A research team led by Prof. XUE Wei, Assistant Professor of the Division of Arts and Machine Creativity (AMC) and Division of Emerging Interdisciplinary Areas (EMIA), unveiled LLaSA-3B, a text-to-speech (TTS) model that marks a significant advancement in voice synthesis technology. Built on the Llama 3.2 framework, the model demonstrates unprecedented capabilities in producing ultra-realistic audio output with emotional expressiveness in both English and Chinese.

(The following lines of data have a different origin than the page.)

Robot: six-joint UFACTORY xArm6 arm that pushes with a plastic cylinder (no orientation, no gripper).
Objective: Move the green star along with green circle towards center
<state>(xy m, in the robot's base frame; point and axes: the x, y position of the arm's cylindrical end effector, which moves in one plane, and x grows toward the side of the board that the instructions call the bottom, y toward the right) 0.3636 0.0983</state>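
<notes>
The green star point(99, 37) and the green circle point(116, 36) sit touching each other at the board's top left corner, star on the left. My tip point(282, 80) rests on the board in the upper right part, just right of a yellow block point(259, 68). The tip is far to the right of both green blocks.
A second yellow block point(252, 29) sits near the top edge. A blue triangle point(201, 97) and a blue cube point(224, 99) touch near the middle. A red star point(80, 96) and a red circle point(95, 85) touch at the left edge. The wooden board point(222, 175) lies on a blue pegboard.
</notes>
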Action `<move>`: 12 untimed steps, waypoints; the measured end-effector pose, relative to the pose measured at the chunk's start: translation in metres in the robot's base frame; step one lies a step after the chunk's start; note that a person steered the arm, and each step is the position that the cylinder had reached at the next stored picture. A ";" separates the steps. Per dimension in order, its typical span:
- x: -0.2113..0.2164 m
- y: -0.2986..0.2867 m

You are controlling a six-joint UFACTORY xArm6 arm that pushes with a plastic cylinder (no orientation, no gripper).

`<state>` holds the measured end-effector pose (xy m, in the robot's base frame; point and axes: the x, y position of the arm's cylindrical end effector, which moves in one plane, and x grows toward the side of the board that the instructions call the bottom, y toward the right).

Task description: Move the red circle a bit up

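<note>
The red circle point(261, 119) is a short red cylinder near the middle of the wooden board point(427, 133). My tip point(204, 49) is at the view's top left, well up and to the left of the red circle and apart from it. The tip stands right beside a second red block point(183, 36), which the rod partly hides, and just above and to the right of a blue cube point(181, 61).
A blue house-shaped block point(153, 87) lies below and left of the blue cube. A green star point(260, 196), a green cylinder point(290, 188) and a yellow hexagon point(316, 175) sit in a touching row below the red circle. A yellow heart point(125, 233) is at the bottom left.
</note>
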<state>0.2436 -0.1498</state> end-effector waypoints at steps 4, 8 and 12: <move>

Trained on an extensive dataset of 250,000 hours of audio, LLaSA-3B captures intricate speech patterns, accents, and intonations. The model distinguishes itself through advanced emotional expression capabilities, producing speech that naturally conveys happiness, anger, sadness, and whispers. Combined with precise voice cloning abilities and compatibility with existing development tools through its open-weight architecture, it offers a complete package for creating lifelike digital voices.
Prof. Xue’s work represents a significant step forward in making TTS technology more accessible and versatile across various applications, including entertainment, accessibility, customer service, and education. The model is currently available on Hugging Face, allowing developers and researchers to integrate this advanced voice synthesis technology into their applications.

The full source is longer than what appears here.